Lecture 7: I/O, Structure Packing, Endianness, alignas

Date: 2023-09-05

1. Basic Data Types in Binary I/O

char

A char in C++ is a fundamental data type that takes up 1 byte of memory. It's often used for representing individual characters but can also be employed for small integer values.

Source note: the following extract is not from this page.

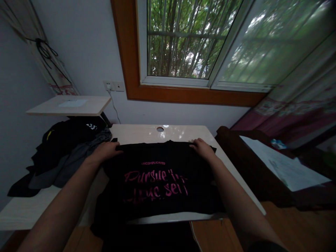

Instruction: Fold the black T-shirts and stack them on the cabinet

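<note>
A black T-shirt (157, 182) with pink lettering lies spread on a pale table (147, 133), its lower part hanging over the near edge. My left hand (106, 150) rests on the shirt's far left corner, by the shoulder. My right hand (203, 147) presses on the far right shoulder. Both hands lie flat on the cloth with fingers together; whether they pinch the fabric is hard to tell.
A heap of dark and grey clothes (60, 154) sits on the table's left side. A small raised shelf (70, 105) stands behind it. A dark wooden piece with white papers (286, 164) stands to the right. A window (189, 38) is ahead.
</note>
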A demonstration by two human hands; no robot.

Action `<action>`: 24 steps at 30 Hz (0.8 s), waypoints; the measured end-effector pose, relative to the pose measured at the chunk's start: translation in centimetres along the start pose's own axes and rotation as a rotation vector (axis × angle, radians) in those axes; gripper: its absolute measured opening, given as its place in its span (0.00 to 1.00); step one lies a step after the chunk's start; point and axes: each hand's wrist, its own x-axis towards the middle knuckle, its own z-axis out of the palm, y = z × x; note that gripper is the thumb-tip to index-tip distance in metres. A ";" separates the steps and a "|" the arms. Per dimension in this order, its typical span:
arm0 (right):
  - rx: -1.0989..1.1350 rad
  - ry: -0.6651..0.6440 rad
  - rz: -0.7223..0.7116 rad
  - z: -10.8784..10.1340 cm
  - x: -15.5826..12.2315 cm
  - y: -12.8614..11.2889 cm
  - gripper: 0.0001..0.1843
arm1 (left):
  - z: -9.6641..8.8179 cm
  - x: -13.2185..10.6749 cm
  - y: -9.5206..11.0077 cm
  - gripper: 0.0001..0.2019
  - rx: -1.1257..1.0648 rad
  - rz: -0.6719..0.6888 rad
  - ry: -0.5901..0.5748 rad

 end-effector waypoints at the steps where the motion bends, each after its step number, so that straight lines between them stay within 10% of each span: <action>1: 0.004 0.034 0.018 -0.1 0.0 -0.1 0.15 | -0.3 -0.3 -0.4 0.25 0.000 -0.022 0.015; 8: 0.061 0.187 -0.010 -0.9 1.3 -2.8 0.12 | -1.7 -1.8 -1.3 0.21 0.137 -0.077 0.223; 24: 0.201 0.041 0.052 -0.8 3.9 -7.4 0.25 | -1.4 5.4 2.9 0.31 -0.151 -0.101 -0.049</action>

Reading and Writing with char:

// Writing a char
std::ofstream outFile("file.bin", std::ios::binary);
char ch = 'A';
outFile.put(ch);
outFile.close();

// Reading a char
std::ifstream inFile("file.bin", std::ios::binary);
char chRead;
inFile.get(chRead);
inFile.close();

float

To write a float in a specific endianness:

std::ofstream outFile("file.bin", std::ios::binary);
float f = 3.14f;
unsigned char* f_ptr = reinterpret_cast<unsigned char*>(&f);

if (isLittleEndian()) { // Assume isLittleEndian() checks system endianness
    std::reverse(f_ptr, f_ptr + sizeof(f));
}

outFile.write(reinterpret_cast<const char*>(f_ptr), sizeof(f));
outFile.close();

To read a float back, considering endianness:

std::ifstream inFile("file.bin", std::ios::binary);
float fRead;
unsigned char* f_ptr = reinterpret_cast<unsigned char*>(&fRead);

inFile.read(reinterpret_cast<char*>(f_ptr), sizeof(fRead));

if (isLittleEndian()) {
    std::reverse(f_ptr, f_ptr + sizeof(fRead));
}

inFile.close();

double

The same logic can be applied to double. You would need to read or write 8 bytes and reverse them if necessary, based on the target or source endianness.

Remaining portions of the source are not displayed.